Below are some entries. Count the lines where "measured" appears and state only that number.

+===+

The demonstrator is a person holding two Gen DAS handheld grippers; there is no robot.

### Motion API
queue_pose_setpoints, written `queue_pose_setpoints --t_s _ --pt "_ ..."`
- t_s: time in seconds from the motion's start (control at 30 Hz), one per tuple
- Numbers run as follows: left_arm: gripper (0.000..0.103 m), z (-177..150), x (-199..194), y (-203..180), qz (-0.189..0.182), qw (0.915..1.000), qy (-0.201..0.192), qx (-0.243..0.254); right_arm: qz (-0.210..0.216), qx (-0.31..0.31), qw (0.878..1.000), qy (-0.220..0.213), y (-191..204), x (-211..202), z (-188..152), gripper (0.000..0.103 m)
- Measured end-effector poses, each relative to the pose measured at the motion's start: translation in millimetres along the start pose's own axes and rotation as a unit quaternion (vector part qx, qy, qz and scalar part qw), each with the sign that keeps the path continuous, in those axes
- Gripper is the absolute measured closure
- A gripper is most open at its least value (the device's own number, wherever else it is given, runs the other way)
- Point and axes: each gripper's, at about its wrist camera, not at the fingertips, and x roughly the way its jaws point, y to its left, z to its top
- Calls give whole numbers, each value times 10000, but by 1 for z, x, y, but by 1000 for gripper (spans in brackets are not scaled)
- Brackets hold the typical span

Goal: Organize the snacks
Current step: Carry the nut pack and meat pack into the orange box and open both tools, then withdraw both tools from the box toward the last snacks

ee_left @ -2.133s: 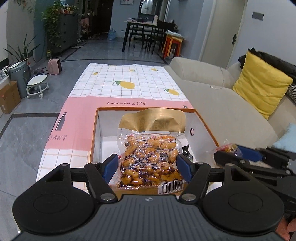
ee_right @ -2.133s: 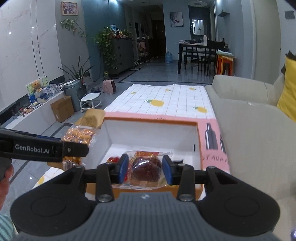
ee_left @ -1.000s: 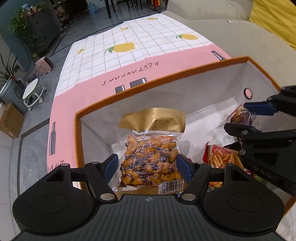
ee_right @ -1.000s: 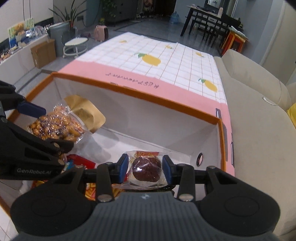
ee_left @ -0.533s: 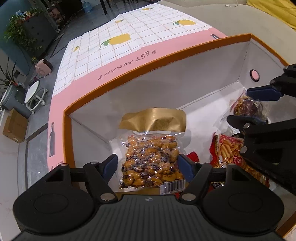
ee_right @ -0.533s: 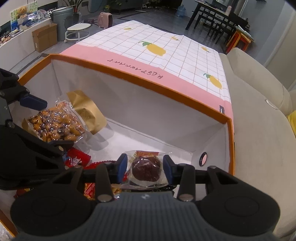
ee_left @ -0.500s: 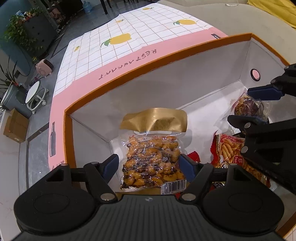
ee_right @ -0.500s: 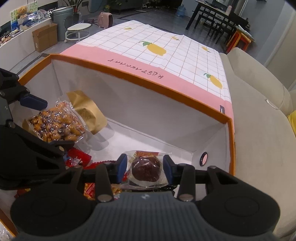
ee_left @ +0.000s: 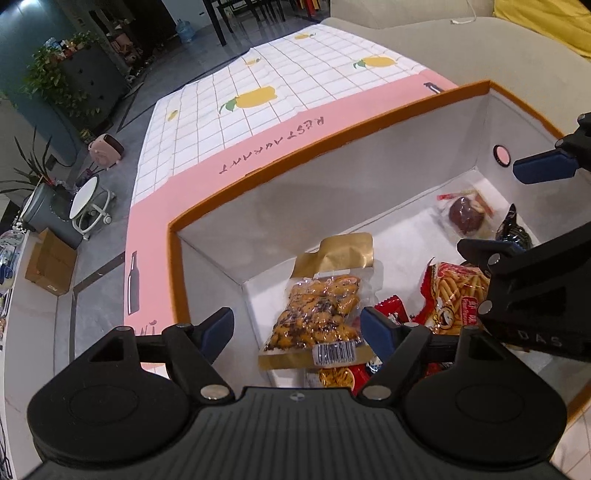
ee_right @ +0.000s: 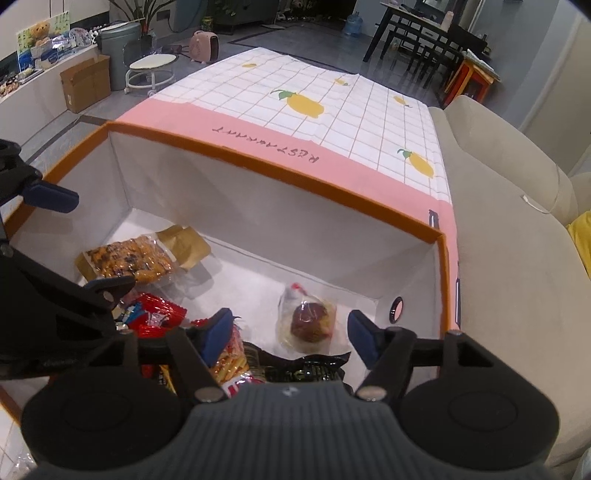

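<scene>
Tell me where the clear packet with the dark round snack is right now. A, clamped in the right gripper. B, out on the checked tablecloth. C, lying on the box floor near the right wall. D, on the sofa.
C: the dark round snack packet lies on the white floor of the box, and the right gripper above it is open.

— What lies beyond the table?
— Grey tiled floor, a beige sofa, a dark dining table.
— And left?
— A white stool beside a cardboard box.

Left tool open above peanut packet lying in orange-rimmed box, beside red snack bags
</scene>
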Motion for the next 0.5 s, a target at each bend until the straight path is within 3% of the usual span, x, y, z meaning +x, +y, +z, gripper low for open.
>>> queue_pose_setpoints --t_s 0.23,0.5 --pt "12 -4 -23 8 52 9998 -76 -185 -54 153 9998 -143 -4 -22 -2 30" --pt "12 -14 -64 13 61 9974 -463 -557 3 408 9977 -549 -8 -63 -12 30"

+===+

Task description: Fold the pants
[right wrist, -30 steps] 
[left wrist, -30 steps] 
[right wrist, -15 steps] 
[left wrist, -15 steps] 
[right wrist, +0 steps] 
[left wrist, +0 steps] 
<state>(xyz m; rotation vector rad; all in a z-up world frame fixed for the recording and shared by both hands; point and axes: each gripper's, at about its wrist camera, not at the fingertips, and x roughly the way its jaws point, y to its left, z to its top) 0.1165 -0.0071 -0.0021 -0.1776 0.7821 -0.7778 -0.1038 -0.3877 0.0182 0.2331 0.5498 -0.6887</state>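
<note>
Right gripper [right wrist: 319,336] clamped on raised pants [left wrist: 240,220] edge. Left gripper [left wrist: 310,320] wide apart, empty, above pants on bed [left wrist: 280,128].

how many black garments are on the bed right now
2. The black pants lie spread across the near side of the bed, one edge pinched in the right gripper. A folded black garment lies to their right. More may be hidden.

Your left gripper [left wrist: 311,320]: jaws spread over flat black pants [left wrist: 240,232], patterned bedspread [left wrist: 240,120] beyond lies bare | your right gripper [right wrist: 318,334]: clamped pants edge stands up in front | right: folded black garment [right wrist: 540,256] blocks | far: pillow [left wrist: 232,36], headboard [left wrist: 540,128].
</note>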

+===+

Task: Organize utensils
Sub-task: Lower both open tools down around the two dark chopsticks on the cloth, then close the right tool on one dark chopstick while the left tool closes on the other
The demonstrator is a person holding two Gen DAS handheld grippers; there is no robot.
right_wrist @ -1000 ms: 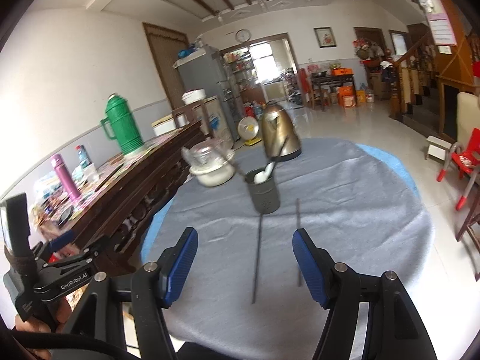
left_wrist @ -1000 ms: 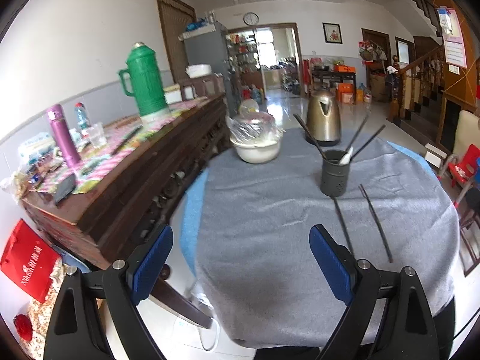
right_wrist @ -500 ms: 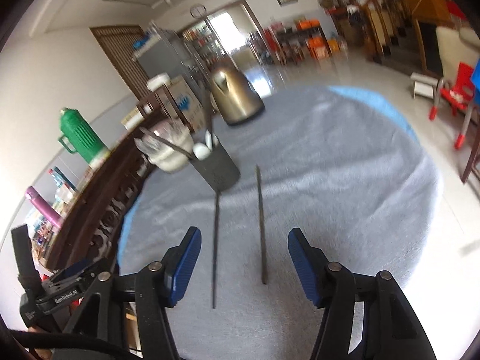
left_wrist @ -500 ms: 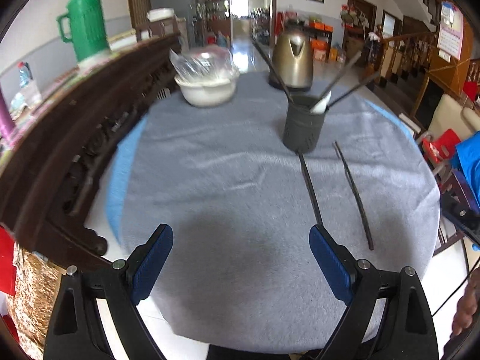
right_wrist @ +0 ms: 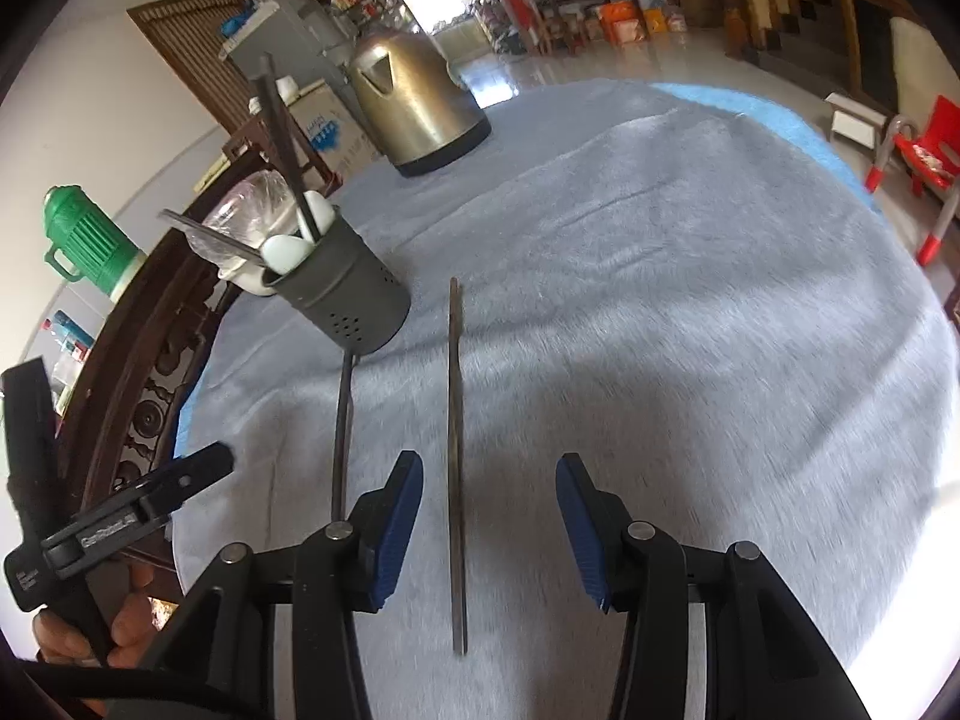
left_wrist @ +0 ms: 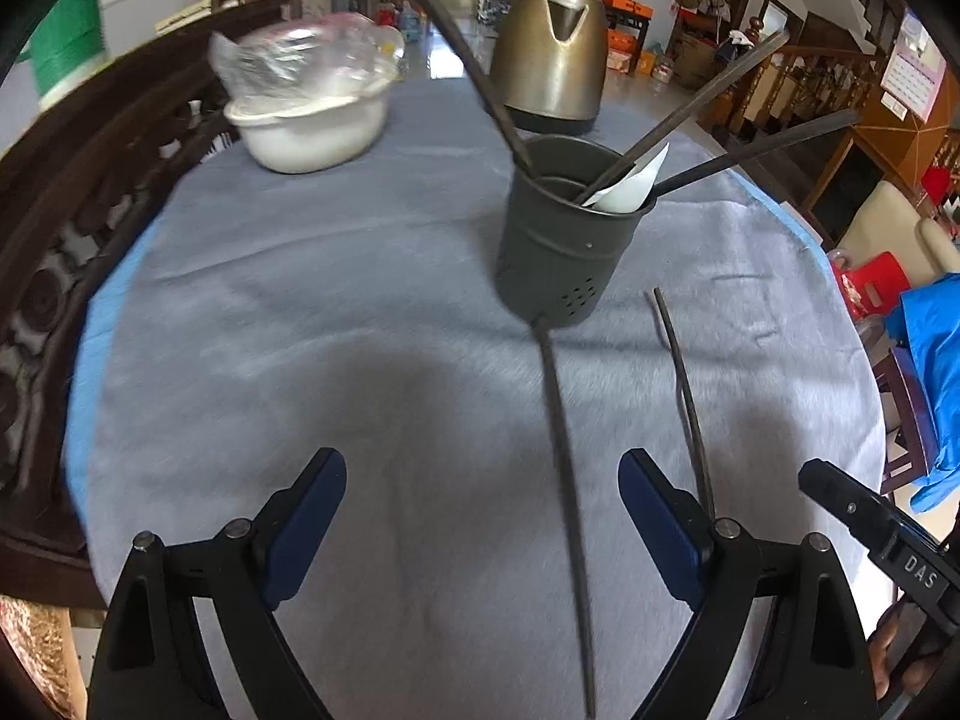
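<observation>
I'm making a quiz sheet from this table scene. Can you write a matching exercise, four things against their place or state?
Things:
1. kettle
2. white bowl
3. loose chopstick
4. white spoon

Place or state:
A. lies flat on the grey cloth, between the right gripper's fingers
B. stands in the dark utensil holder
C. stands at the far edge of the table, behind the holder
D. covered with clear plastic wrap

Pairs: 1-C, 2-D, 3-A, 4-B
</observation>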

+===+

**RESPONSE AREA**
2